**Exercise goal**
Among the records below, which lines contain the string "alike"? Report them.

**Excerpted records**
*** Begin section ***
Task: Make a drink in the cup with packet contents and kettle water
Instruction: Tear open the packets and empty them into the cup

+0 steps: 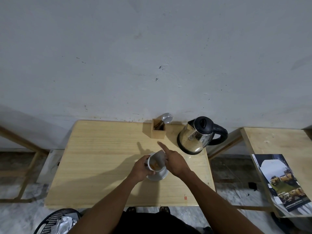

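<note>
A black mesh bin [55,220] stood on the floor at the left. On the one wooden table [94,157] sat one white cup [154,163] on one saucer [157,176]. His left hand [141,168] wrapped the cup's left side; his right hand [173,160] pinched one silvery packet [159,157], tipped into the cup's mouth, forefinger pointing out. Behind stood one wooden holder [157,130] of spoons, and one steel kettle [198,135] at the right.

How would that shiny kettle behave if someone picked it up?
The kettle looks like rigid steel, so it probably won't flex. Its large black handle should give a secure grip. It stands on a broad base, so a push seems unlikely to tip it; its weight depends on unseen water.
</note>
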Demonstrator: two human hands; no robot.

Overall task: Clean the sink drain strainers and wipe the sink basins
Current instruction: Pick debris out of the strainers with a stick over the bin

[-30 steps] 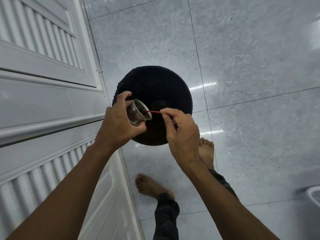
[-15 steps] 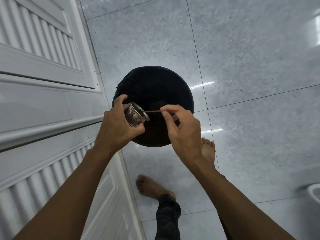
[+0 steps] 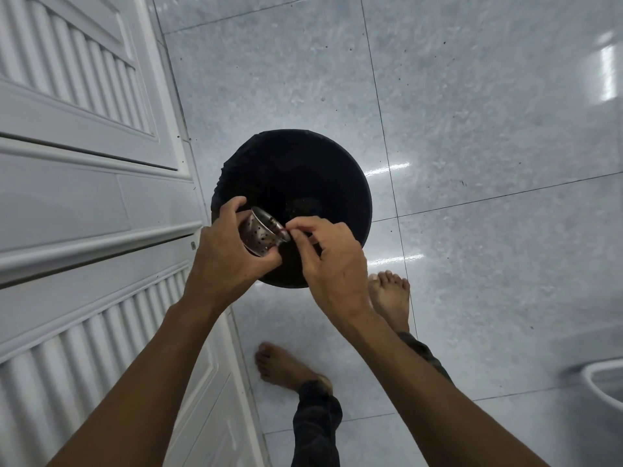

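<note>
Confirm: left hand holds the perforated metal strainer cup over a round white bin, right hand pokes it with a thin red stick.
The round bin is black, per the head view. The left hand does hold the perforated metal strainer cup over it; the right hand pokes with the thin red stick.

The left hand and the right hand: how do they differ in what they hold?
The left hand wraps round the perforated steel strainer cup; the right hand pinches a thin red stick. The left hand's grip is broad, the right hand's a fine pinch. Both are over the round black bin.
</note>
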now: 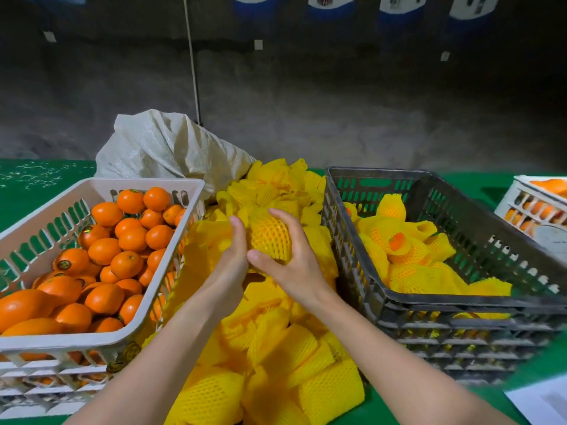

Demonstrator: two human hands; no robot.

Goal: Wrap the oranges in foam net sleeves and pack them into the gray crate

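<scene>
1. Head view: three crates stood on the green table (18, 204): one gray crate (429, 299) and two white, the left white crate (101, 338) and the far-right white crate (527, 204).
2. The left hand (233, 259) and the right hand (291, 271) together clasped one sleeved orange (271, 240) above the sleeve pile (276, 348), between the left white crate and the gray crate.
3. The gray crate held several wrapped oranges (399, 240), too overlapped to count.
4. The left white crate held over thirty bare oranges (104, 250).
5. One woven sack (159, 148) lay behind.

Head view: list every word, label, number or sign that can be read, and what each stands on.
Nothing can be read.
Round dark stickers on the oranges in the white crate: too small.
White-and-blue signs on the back wall: cut off and blurred.
White marks on the green table: illegible.
</scene>
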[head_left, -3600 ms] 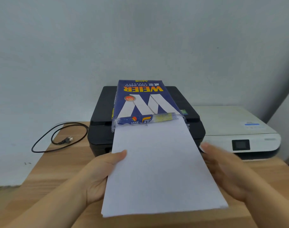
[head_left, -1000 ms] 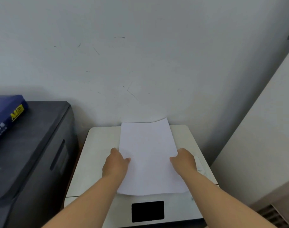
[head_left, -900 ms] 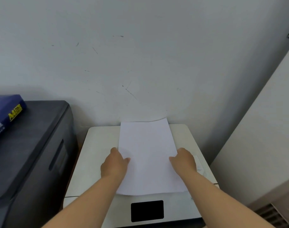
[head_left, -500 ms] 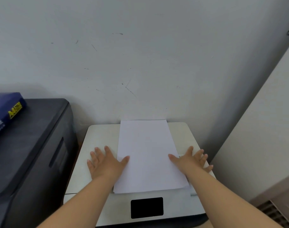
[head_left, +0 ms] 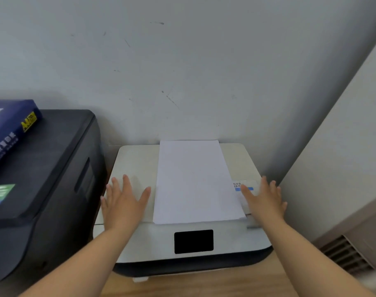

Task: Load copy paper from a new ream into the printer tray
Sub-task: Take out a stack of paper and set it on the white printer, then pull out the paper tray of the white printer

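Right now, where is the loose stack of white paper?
In the head view, the paper stack lies flat on top of the white printer, centred between the open left hand and right hand, just behind the black screen.

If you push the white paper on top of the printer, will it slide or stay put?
The paper would probably slide easily: it lies flat on the white printer's smooth lid, and neither hand touches it. It looks like a thin stack, so lifted by one edge it would likely droop.
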Motion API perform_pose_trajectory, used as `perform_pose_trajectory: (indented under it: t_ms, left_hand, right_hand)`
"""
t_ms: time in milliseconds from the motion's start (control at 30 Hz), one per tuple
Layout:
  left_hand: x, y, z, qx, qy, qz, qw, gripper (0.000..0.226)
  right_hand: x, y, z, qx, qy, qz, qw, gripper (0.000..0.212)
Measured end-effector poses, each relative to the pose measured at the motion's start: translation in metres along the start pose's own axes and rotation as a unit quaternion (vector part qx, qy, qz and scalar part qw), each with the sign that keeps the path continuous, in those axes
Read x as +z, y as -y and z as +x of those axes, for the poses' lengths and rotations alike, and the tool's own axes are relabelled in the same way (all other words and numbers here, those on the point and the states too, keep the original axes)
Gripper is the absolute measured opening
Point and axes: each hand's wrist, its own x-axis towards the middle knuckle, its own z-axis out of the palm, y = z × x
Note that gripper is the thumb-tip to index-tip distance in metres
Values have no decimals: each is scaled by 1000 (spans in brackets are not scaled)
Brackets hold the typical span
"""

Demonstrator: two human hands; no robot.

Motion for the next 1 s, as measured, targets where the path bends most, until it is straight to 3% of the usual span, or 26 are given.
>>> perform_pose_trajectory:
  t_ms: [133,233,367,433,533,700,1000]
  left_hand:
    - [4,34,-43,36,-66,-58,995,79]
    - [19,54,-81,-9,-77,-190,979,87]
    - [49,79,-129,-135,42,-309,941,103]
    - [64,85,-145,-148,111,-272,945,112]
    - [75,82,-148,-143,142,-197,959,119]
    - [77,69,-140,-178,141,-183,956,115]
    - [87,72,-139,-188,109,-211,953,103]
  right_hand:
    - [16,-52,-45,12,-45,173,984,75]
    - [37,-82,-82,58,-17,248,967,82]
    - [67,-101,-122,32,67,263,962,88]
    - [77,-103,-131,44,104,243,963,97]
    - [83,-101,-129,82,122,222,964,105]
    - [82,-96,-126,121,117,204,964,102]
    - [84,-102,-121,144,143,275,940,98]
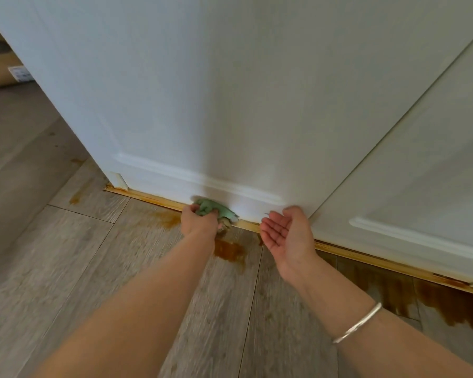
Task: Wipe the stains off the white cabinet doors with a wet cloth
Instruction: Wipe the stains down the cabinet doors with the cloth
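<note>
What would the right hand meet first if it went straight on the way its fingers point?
Probably the bottom of the white cabinet door, just right of the green cloth that the left hand grips. The open right hand points there; depth is unclear.

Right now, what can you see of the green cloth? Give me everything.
The cloth is pale green, soft-looking fabric, crumpled into a wad. The left hand has it in its grip, fingers curled round it, pressing it against the bottom edge of the white cabinet door, just above the yellowish strip along the floor. A bit below the hand looks soiled brown; one corner sticks out to the right. Blur hides its weave, and wetness cannot be judged.
</note>
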Tool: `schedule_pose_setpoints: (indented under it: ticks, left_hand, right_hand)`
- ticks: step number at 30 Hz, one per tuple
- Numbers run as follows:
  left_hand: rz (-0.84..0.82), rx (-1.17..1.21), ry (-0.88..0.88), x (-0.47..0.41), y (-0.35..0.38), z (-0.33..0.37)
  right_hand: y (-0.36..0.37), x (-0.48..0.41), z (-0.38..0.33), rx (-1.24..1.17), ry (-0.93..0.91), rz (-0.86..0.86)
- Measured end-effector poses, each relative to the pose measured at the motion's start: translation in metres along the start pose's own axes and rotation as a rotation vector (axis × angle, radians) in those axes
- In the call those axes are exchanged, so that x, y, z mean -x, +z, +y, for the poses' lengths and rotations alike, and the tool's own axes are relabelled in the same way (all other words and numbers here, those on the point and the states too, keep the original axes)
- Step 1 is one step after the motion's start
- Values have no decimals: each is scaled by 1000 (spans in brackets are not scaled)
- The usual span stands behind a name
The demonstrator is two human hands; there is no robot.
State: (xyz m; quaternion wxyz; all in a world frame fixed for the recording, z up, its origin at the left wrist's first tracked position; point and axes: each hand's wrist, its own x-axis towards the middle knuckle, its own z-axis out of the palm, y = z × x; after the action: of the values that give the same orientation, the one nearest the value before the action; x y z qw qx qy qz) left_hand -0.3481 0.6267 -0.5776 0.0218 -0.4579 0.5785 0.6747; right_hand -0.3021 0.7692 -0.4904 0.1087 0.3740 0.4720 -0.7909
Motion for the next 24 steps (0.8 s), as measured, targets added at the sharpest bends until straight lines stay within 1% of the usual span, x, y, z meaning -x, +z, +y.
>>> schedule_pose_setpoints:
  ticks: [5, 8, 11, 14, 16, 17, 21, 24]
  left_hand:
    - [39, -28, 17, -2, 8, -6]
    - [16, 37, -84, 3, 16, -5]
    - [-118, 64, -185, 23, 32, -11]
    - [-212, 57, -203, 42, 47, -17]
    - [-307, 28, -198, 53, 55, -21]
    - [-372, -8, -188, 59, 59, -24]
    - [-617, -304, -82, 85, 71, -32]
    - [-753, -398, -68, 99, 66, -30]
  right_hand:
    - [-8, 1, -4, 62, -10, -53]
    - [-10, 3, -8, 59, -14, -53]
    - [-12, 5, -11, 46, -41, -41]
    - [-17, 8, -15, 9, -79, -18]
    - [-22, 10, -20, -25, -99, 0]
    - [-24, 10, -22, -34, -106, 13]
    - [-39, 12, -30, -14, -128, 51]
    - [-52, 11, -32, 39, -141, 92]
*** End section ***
**Result for this exercise**
Read x as +z, y as -y and z as +x of those axes, for the poses' lengths and rotations alike, and the tool's own axes are relabelled in the same way (all other words and numbers here, those on the point and the states too, keep the original axes)
- In the call those axes are exchanged, so that x, y, z mean -x, +z, +y, for the poses' lengths and rotations alike, and the tool's own axes are relabelled in the same way (all other words and numbers here, those on the point and the states too, keep the original axes)

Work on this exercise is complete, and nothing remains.